The autacoid and neurotransmitter histamine activates the H₁ G protein-coupled receptor (GPCR) to stimulate predominantly phospholipase C (PLC)/inositol phosphate (IP) signaling and, to a lesser extent, adenylyl cyclase (AC)/cAMP signaling in a variety of mammalian cells and tissues, as well as H₁-transfected clonal cell lines. This study reports that two novel H₁ receptor ligands developed in our laboratory, (-)-trans-1-phenyl-3-dimethylamino-1,2,3,4-tetrahydronaphthalene (trans-PAT) and (±)-cis-5-phenyl-7-dimethylamino-5,6,7,8-tetrahydro-9H-benzocycloheptane (cis-PAB), activate H₁ receptors to selectively stimulate AC/cAMP formation and PLC/IP formation, respectively, in Chinese hamster ovary cells transfected with guinea pig H₁ receptor cDNA. trans-PAT and cis-PAB also are shown to be functionally selective antagonists of H₁-linked PLC/IP and AC/cAMP signaling, respectively.

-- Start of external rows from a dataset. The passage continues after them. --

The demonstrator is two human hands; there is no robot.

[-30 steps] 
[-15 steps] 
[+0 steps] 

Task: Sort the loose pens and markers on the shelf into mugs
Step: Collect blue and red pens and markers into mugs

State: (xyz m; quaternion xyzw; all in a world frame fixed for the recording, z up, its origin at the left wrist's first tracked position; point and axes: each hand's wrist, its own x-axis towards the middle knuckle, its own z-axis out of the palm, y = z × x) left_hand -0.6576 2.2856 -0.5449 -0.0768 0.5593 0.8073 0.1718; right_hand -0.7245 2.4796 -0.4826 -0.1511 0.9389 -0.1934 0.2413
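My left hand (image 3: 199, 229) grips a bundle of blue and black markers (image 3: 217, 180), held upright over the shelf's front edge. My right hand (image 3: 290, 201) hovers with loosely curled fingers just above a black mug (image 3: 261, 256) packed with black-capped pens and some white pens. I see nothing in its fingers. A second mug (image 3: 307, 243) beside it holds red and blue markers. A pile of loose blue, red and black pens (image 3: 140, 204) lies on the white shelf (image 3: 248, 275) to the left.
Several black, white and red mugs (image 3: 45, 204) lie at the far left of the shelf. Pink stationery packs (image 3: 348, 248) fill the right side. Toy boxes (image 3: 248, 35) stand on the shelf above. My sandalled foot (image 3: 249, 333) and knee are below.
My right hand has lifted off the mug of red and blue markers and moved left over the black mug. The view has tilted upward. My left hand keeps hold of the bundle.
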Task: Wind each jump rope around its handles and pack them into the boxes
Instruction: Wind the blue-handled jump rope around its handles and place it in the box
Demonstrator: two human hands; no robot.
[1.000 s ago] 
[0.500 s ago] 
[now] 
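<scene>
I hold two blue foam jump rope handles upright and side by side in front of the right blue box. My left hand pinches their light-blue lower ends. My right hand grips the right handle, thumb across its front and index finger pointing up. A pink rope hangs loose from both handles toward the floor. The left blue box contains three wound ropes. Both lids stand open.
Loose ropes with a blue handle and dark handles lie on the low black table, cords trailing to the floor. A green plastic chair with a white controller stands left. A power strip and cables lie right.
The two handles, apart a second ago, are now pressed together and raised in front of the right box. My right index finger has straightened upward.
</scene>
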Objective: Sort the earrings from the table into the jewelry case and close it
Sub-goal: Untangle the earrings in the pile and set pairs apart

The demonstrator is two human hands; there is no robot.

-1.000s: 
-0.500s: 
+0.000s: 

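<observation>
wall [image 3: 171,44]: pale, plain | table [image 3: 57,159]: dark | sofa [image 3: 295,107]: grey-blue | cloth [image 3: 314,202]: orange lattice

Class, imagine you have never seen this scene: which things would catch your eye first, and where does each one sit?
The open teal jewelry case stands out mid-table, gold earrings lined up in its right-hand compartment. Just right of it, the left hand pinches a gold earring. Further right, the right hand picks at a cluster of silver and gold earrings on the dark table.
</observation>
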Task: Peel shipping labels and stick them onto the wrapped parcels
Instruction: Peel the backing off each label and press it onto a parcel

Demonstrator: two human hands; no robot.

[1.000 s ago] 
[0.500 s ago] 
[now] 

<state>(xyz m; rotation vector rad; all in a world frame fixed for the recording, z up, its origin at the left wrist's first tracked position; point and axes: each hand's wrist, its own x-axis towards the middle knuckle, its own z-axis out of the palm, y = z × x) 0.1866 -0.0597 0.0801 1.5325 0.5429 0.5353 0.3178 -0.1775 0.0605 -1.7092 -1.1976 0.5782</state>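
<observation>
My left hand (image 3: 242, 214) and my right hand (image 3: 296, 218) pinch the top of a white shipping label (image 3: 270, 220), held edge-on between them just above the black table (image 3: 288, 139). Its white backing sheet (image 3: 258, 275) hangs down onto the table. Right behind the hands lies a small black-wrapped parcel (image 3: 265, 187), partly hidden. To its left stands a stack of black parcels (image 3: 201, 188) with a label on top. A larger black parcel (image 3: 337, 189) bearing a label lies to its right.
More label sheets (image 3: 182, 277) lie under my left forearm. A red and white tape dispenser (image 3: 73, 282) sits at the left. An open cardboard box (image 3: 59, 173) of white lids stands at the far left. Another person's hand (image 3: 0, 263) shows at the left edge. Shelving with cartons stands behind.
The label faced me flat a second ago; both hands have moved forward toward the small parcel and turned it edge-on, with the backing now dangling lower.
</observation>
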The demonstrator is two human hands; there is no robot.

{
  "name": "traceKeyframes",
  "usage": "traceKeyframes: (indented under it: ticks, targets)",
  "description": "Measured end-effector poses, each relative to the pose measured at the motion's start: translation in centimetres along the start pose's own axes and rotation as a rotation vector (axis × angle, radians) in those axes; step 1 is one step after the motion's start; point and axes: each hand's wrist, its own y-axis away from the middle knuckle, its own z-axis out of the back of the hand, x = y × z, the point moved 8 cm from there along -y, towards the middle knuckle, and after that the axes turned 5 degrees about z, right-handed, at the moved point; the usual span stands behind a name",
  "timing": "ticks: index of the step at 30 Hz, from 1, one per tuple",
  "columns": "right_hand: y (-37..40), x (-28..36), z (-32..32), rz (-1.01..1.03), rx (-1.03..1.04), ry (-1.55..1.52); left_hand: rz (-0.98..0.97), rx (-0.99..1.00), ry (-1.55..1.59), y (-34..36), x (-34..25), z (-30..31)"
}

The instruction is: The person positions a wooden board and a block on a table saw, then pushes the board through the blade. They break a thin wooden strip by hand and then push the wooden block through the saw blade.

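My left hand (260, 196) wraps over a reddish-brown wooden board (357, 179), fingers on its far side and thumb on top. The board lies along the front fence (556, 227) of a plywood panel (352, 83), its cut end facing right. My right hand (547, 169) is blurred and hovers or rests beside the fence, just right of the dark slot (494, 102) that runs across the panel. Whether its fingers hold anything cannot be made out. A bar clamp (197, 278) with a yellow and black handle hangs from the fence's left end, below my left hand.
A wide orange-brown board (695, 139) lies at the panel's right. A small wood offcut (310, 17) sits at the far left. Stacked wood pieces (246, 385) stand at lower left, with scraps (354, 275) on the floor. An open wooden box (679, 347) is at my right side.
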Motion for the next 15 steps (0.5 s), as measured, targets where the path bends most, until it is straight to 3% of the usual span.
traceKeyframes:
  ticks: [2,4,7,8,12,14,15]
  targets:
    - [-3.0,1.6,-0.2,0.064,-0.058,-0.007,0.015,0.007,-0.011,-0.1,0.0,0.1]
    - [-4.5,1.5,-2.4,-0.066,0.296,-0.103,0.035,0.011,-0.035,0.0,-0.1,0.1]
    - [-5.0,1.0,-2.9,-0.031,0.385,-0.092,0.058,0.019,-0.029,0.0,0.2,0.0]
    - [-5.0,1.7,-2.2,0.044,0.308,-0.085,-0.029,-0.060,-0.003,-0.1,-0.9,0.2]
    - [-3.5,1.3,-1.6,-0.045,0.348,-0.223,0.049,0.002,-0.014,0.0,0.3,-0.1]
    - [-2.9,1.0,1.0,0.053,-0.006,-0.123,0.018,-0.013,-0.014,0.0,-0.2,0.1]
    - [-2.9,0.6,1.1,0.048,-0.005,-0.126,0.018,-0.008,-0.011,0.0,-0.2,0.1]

Whereas cis-PAB H₁ receptor activity is shown to be typically competitive, trans-PAT displays a complex interaction with the H₁ receptor that is not competitive regarding antagonism of saturation binding by the standard H₁ antagonist radioligand [³H]mepyramine or H₁/PLC/IP functional activation by histamine. trans-PAT, however, does competitively block H₁/PLC/IP functional activation by cis-PAB. Molecular determinants for trans-PAT versus cis-PAB differential binding to H₁ receptors, which presumably leads to differential activation of AC/cAMP versus PLC/IP signaling, likely involves stereochemical factors as well as more subtle steric influences. Results suggest the trans-PAT and cis-PAB probes will be useful to study molecular mechanisms of ligand-directed GPCR multifunctional signaling. Moreover, because most untoward cardiovascular-, respiratory-, and gastrointestinal H₁ receptor-mediated effects proceed via the PLC/IP pathway, PAT-type agonists that selectively enhance H₁-mediated AC/cAMP signaling provide a mechanistic basis for exploiting H₁ receptor activation for drug design purposes.